* _WORK TASK_
Where the line containing "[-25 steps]" appears in the entries below, begin there and output every line through the last, exactly, minus the pictures.

Records from a data collection:
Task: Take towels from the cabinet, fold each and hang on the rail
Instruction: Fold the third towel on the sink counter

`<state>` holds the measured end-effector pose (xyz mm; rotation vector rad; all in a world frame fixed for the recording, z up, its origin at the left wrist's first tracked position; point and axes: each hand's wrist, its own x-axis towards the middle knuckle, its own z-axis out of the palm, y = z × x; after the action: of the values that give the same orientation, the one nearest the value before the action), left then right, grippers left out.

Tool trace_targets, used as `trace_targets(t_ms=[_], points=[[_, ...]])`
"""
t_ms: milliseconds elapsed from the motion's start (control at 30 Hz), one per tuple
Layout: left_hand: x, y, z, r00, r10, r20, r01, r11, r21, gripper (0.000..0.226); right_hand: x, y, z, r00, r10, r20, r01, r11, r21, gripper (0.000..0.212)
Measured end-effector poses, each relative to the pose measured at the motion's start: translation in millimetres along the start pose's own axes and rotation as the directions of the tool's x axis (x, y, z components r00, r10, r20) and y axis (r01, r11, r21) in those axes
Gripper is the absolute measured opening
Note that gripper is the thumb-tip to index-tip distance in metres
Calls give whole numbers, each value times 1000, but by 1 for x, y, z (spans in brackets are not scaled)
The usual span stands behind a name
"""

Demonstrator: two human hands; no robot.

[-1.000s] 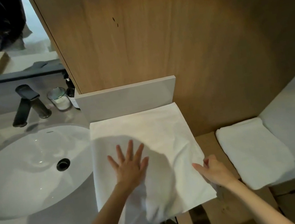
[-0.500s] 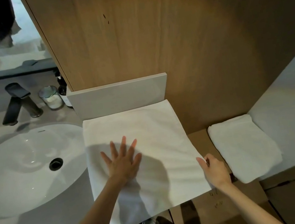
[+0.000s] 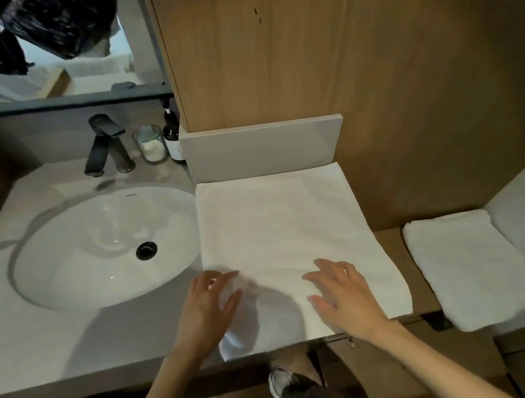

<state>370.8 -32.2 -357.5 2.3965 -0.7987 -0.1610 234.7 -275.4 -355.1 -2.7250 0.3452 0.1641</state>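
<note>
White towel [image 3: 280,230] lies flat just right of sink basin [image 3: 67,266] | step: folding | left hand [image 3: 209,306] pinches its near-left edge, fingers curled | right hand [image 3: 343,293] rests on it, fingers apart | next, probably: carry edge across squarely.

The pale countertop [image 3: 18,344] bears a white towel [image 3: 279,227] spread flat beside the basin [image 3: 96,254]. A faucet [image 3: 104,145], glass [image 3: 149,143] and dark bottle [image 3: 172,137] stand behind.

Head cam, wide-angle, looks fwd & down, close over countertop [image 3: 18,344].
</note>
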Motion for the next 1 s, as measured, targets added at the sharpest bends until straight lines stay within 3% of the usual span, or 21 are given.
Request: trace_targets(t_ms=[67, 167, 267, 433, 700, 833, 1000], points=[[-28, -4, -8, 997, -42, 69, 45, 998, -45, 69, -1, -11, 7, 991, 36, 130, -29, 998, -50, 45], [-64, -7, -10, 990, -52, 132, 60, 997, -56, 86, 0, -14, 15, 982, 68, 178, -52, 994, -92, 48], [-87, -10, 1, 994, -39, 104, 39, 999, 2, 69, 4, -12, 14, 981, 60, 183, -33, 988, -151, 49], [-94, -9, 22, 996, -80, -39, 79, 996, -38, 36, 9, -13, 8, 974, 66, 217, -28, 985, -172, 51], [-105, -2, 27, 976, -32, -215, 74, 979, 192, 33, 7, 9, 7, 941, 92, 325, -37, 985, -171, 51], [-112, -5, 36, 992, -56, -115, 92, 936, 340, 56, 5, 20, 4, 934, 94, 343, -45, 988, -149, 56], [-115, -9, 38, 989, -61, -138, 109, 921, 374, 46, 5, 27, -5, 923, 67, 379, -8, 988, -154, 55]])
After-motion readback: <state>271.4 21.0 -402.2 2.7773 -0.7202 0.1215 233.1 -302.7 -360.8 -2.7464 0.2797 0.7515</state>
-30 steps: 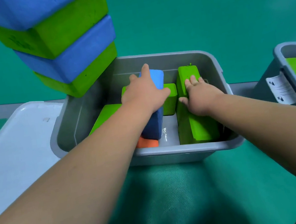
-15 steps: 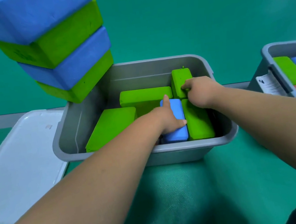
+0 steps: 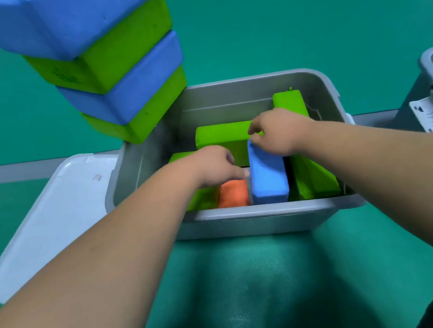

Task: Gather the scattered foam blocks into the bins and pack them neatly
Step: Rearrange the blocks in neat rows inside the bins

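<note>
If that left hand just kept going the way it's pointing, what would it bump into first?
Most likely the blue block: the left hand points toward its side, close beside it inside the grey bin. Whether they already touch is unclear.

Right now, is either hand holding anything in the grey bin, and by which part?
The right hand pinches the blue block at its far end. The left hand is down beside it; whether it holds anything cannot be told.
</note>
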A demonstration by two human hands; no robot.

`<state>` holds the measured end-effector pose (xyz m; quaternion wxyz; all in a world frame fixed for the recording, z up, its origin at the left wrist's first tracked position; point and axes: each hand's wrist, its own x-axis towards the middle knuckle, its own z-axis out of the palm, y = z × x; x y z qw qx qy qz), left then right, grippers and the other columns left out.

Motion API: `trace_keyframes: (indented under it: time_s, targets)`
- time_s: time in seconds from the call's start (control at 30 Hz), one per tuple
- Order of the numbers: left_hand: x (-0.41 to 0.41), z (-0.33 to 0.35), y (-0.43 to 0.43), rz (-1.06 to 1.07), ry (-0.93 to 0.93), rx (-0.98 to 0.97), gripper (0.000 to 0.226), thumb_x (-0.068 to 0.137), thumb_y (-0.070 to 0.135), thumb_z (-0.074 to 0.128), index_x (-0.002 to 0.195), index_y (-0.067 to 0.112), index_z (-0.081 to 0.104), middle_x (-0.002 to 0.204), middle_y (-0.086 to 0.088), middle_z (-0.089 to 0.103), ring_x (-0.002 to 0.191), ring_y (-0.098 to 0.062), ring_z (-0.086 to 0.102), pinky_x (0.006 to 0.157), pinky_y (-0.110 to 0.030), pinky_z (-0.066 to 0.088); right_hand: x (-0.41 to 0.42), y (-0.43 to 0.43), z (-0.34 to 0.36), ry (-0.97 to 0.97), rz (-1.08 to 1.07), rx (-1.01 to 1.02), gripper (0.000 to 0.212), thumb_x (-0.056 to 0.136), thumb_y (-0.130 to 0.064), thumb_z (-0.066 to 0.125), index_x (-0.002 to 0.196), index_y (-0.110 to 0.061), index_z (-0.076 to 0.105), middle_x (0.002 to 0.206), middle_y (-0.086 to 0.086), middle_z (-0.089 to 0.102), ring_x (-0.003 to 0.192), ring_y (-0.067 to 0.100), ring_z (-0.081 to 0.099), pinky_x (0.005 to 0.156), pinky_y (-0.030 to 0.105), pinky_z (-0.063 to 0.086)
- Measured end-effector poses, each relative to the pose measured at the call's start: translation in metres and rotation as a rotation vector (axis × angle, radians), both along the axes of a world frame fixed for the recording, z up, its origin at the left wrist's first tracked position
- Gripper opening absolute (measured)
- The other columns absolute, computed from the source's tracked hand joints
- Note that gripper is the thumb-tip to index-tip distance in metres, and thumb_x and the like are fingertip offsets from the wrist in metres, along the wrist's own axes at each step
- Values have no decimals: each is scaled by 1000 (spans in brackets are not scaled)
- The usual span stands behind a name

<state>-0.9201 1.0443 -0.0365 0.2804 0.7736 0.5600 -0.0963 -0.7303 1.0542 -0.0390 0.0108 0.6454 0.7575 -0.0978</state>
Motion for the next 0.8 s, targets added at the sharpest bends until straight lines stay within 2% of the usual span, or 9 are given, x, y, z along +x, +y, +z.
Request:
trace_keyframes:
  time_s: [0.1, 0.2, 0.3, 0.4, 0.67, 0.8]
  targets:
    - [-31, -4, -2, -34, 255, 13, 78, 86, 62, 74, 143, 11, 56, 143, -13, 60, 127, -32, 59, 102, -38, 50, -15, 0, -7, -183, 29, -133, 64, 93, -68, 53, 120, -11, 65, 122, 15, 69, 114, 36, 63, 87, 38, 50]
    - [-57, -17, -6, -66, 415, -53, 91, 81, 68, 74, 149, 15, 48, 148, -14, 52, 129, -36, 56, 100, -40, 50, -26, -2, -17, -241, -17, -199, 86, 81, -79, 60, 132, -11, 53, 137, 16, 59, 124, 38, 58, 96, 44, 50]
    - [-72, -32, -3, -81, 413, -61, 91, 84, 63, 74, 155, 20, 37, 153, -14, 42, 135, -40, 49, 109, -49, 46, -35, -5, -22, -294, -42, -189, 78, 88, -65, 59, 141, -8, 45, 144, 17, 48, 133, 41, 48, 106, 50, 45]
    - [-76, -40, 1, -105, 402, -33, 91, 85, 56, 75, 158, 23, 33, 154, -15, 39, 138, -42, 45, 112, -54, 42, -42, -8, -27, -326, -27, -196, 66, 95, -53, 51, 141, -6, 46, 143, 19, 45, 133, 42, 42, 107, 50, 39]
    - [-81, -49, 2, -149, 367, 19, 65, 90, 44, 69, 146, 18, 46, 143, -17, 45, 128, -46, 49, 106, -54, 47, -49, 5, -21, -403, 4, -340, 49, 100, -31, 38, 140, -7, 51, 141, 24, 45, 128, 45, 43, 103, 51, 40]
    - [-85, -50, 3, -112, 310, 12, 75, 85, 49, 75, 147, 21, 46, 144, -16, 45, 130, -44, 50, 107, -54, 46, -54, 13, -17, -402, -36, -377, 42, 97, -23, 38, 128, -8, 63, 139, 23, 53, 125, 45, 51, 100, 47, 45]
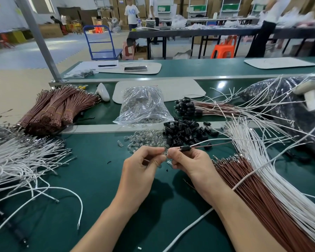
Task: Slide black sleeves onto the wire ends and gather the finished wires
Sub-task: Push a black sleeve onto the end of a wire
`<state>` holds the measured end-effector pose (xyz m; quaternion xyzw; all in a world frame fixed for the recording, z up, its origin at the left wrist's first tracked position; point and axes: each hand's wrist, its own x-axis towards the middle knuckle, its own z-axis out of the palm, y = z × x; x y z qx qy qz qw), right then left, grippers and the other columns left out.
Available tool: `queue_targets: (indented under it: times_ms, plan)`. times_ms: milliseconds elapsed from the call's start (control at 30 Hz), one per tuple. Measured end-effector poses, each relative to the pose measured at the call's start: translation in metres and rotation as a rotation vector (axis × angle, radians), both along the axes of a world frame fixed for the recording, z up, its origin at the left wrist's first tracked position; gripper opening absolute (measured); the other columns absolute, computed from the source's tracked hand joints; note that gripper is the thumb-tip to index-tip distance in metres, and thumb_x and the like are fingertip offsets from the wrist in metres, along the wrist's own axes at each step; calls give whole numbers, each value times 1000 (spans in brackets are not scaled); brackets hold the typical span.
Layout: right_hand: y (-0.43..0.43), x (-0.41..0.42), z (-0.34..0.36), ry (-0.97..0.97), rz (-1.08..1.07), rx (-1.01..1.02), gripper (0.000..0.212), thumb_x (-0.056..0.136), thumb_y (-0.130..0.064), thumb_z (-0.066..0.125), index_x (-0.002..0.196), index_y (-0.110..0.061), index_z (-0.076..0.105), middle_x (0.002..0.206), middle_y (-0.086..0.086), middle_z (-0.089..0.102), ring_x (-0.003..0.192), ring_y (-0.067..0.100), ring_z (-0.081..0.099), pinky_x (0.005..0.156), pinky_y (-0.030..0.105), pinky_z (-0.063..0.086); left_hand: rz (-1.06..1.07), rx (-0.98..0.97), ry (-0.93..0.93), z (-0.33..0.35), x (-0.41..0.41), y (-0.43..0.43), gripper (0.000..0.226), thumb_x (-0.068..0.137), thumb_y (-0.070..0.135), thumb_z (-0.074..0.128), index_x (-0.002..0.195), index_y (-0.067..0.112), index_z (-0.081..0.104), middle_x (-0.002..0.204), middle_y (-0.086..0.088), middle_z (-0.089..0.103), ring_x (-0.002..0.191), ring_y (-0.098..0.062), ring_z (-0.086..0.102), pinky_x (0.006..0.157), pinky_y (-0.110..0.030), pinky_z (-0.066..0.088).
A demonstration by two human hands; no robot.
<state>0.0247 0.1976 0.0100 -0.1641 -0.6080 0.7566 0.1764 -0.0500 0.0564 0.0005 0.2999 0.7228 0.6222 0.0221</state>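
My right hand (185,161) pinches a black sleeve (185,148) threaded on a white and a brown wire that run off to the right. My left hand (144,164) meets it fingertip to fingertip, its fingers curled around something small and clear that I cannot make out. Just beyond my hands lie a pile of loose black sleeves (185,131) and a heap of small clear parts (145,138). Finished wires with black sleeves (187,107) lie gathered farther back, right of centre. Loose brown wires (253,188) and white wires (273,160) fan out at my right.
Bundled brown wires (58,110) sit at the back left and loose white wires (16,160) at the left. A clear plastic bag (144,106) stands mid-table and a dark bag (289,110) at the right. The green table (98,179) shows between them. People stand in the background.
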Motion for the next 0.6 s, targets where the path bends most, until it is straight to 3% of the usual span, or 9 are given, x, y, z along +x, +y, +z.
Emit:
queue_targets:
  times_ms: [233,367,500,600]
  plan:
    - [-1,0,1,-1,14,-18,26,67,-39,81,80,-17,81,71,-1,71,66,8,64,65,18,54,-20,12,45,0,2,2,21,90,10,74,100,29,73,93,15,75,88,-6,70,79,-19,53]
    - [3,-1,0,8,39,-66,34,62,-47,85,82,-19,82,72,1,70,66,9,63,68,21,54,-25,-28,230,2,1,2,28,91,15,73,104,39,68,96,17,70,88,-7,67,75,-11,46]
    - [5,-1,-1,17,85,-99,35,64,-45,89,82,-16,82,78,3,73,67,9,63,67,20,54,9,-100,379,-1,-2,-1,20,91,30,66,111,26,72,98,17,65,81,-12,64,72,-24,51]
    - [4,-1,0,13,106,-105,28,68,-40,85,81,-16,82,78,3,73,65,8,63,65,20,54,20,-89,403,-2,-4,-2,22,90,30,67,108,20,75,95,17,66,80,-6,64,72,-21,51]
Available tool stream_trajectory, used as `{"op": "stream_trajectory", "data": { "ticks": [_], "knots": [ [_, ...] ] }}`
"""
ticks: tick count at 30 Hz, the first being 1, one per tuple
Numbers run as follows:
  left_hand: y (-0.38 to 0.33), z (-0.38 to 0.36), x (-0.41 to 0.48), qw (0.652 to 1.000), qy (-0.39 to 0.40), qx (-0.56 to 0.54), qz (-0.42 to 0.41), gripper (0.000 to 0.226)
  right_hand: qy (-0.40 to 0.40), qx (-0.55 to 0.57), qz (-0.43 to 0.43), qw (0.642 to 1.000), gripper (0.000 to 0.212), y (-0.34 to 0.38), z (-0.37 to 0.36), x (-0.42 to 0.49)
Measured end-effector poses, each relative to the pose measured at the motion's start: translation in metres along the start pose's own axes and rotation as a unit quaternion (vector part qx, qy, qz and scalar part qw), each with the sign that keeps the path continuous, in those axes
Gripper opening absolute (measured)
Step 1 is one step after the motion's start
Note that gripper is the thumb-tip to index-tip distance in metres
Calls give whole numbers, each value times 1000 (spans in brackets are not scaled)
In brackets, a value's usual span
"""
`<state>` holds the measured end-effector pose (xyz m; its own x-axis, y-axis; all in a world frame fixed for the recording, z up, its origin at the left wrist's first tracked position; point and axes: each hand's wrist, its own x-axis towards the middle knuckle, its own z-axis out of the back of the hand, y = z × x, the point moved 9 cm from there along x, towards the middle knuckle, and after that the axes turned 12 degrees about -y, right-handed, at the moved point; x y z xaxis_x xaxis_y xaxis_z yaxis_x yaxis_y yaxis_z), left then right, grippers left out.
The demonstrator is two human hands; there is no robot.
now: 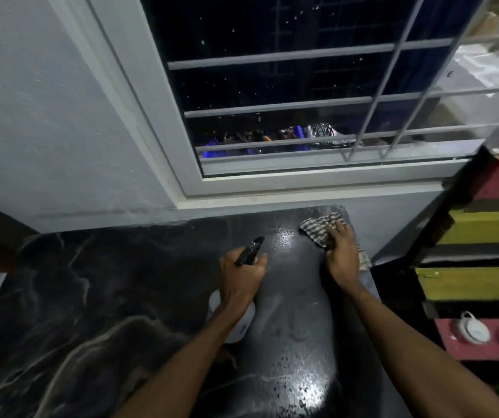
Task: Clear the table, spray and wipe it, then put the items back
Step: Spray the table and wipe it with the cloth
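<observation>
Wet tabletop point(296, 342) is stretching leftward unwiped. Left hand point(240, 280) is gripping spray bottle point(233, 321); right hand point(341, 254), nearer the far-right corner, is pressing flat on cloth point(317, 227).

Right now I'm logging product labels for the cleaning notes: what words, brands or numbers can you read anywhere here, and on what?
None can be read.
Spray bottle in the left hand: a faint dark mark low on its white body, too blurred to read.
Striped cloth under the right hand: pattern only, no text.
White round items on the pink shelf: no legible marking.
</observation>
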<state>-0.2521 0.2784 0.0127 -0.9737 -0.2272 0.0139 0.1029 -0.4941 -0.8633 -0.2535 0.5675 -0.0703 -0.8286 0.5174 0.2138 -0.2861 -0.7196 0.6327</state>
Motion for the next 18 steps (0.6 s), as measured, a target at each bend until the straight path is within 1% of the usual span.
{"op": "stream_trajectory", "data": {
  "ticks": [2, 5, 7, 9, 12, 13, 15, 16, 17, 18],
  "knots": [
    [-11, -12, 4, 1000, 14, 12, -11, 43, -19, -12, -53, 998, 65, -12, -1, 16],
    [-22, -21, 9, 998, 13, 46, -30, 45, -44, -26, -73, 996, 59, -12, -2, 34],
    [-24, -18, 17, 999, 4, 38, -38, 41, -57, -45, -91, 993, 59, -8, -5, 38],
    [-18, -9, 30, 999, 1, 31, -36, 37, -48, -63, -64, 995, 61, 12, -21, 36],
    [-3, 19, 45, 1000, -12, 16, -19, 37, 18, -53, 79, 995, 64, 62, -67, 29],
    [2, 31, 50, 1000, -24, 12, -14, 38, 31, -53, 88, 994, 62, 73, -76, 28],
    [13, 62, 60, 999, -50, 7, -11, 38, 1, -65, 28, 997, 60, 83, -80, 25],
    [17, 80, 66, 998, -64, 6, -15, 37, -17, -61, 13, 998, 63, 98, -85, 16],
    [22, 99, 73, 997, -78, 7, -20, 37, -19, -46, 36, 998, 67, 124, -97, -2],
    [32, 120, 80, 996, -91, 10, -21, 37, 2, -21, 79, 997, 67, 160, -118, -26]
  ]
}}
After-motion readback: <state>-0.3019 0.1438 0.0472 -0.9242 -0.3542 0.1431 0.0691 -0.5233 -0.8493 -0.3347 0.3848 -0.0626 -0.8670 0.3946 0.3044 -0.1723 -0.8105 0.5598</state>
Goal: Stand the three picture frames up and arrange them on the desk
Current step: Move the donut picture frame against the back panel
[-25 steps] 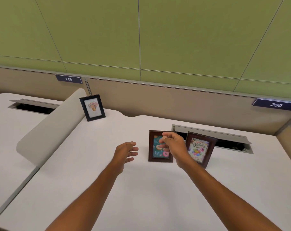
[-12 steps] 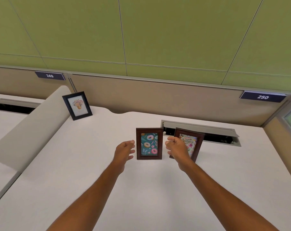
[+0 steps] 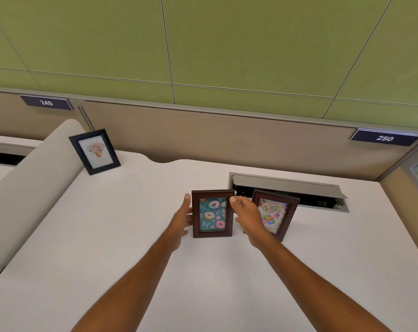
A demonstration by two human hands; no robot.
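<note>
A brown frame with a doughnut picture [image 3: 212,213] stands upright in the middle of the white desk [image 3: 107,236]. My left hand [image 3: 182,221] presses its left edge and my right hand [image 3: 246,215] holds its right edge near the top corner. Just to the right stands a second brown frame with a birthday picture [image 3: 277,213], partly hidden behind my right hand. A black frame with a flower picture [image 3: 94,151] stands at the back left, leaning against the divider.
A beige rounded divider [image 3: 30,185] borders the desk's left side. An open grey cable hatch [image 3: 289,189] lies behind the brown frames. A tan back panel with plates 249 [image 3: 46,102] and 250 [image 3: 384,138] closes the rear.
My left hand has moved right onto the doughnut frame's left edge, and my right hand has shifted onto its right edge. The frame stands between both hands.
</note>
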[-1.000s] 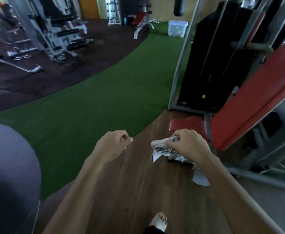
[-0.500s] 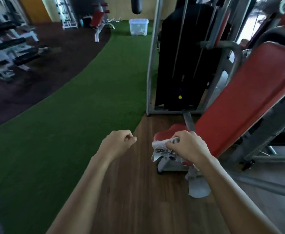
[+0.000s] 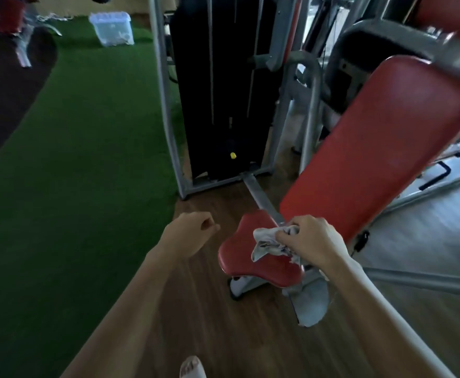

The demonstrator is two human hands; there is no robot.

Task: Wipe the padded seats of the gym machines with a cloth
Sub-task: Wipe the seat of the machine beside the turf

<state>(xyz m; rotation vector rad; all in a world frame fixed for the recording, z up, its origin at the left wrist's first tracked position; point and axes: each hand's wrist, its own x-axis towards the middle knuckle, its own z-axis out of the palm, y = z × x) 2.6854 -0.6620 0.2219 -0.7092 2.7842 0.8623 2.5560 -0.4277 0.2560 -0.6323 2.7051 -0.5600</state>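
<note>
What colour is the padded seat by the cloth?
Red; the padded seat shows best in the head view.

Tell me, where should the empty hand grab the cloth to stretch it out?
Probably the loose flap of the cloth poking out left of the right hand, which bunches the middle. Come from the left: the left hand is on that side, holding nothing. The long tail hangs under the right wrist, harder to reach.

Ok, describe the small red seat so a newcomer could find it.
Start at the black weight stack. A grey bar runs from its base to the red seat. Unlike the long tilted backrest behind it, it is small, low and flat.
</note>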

* _YOUR SOLUTION_
[-25 steps] 
[-12 steps] 
[+0 steps] 
A demonstration by two human hands; no robot.
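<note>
A brown frame with a doughnut picture [image 3: 212,213] stands upright in the middle of the white desk [image 3: 107,236]. My left hand [image 3: 182,221] presses its left edge and my right hand [image 3: 246,215] holds its right edge near the top corner. Just to the right stands a second brown frame with a birthday picture [image 3: 277,213], partly hidden behind my right hand. A black frame with a flower picture [image 3: 94,151] stands at the back left, leaning against the divider.
A beige rounded divider [image 3: 30,185] borders the desk's left side. An open grey cable hatch [image 3: 289,189] lies behind the brown frames. A tan back panel with plates 249 [image 3: 46,102] and 250 [image 3: 384,138] closes the rear.
My left hand has moved right onto the doughnut frame's left edge, and my right hand has shifted onto its right edge. The frame stands between both hands.
</note>
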[-1.000s] 
[-0.500s] 
[+0.000s] 

The demonstrator is two human hands; there is no robot.

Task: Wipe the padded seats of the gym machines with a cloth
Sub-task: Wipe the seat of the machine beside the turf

<state>(xyz m; rotation vector rad; all in a world frame fixed for the recording, z up, its origin at the left wrist's first tracked position; point and axes: each hand's wrist, its own x-axis towards the middle knuckle, its own z-axis out of the palm, y = z × x) 2.6854 -0.6620 0.2219 -0.7092 2.7842 0.8623 2.5560 -0.4277 0.2560 -0.6323 2.7051 -0.5600</state>
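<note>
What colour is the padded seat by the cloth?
Red; the padded seat shows best in the head view.

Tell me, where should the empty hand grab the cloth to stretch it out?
Probably the loose flap of the cloth poking out left of the right hand, which bunches the middle. Come from the left: the left hand is on that side, holding nothing. The long tail hangs under the right wrist, harder to reach.

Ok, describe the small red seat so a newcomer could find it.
Start at the black weight stack. A grey bar runs from its base to the red seat. Unlike the long tilted backrest behind it, it is small, low and flat.
</note>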

The answer requires no additions.